How Not To Run A Country

From Bloomberg:

It’s hard to believe now, but in the early 1980s, Argentina was perhaps the most promising and talked-about emerging market. Coming off the trauma of its Dirty War and military dictatorship, and its disastrous invasion of the Falkland Islands, democracy finally set root in 1983. Endowed with abundant natural resources, endless tracts of fertile land, and half-decent infrastructure, the then-167-year-old country projected upside to the investor community.

But Argentina regressed. In late 2001, as its economy collapsed, the country defaulted on $100 billion in debt and nationalized several enterprises. Argentina has since been a pariah state among international creditors. At the World Bank’s International Centre for Settlement of Investment Disputes, Argentina has more disputes pending against it than any other nation. Since 2003, rulers Néstor Kirchner and wife Cristina Fernández de Kirchner have nationalized $24 billion in private pensions and raided $6.6 billion in reserves from the central bank to make debt payments.

Now, Cristina Fernández (a widow since October 2010 and re-elected by landslide a year later) is seizing control of YPF, the former national oil monopoly that since 1999 has been majority-owned by Spain’s Repsol (REP:SM). On Monday, she delivered a fire-and-brimstone speech on TV that blamed foreigners for the energy shortages plaguing the country—a rationalization of what would be the largest natural resource re-nationalization since Russia moved to seize Yukos in 2003. Fernández decreed that Argentina’s minister of planning and public investment would immediately assume the reins at YPF.

My view:

The pariah state Argentina remains a warning for state planners in developed economies.

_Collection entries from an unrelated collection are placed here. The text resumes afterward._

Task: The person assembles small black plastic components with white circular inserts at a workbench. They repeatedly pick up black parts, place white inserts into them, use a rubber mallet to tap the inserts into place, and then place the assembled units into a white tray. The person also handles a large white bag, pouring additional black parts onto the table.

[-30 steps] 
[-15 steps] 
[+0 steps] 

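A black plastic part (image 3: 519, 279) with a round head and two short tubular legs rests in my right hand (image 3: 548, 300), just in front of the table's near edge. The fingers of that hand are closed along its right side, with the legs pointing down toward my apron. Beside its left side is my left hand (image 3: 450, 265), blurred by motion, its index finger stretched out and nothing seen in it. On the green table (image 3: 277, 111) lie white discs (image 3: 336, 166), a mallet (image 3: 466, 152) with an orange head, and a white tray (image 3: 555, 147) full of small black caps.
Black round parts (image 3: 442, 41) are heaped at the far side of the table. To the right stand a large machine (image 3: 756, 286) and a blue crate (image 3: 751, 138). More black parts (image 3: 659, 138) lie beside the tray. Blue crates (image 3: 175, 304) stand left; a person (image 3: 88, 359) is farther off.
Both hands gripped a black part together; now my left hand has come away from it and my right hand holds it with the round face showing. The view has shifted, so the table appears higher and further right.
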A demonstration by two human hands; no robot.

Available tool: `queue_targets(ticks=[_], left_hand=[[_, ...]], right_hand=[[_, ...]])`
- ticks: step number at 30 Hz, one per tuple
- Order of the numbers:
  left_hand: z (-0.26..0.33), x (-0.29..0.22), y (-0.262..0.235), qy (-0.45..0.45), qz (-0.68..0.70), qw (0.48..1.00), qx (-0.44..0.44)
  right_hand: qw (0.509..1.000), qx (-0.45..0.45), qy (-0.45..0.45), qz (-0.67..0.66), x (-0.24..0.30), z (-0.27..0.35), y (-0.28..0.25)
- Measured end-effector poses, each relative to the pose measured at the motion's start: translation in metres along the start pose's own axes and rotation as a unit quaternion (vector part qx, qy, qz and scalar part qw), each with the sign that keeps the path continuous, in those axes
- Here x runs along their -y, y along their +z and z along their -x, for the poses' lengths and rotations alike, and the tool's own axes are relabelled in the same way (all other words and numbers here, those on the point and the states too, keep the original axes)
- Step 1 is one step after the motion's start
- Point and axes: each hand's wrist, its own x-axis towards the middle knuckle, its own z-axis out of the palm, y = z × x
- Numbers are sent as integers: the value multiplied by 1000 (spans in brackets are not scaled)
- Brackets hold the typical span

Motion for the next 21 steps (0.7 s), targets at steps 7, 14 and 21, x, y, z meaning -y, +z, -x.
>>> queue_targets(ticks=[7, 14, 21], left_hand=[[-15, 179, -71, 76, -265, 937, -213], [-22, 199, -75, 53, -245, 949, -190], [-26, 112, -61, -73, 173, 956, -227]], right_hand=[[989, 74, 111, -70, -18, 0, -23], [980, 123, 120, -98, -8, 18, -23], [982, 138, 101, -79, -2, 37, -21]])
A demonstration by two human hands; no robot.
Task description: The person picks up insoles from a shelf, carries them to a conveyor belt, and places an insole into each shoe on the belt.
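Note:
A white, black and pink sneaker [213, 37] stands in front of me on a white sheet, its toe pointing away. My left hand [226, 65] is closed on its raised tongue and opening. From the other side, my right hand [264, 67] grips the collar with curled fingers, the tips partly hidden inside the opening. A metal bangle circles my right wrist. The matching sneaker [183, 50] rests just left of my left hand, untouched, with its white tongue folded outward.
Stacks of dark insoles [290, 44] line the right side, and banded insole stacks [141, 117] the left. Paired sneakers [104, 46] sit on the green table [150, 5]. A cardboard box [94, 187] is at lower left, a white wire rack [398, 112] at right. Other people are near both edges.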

Massive nationalizations have resulted in stagnation, rapid inflation, and ruin.

With the resources and infrastructure to potentially rival the US and Canada in terms of per capita GDP, instead the country continues to linger lethargically since the 2001 credit default.

Eleven years of hardship have apparently not been sufficient to learn the lessons the market wants to teach.

Now, in the US, Canada, Australia, and most of Europe, the central planners strive to "stimulate" the economy through bond market borrowing and money printing.

Anyone with an ounce of common sense can see that this is a logical fallacy that will end painfully on the trash heap of history.

Mr Romney & Mr Obama, are you listening?

Investors are you taking the appropriate precautions to protect yourselves from the socialist virus?